• **What the task asks**
The reply consists of one number only: how many lines in the listing below contain the word "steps".

• **Dataset excerpt**

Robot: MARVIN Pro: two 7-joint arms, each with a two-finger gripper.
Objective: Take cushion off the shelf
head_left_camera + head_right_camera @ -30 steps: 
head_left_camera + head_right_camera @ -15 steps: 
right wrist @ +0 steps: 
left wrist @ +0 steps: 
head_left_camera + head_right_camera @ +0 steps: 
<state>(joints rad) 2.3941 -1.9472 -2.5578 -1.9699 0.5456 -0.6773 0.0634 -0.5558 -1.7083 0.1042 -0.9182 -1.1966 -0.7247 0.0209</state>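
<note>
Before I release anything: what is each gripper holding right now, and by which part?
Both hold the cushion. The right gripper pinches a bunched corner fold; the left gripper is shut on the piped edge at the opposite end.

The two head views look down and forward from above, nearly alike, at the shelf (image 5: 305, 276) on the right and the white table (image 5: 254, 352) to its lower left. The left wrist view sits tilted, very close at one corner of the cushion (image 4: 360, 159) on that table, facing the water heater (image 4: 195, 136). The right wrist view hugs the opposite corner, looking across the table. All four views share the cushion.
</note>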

• **Result of the exercise**
5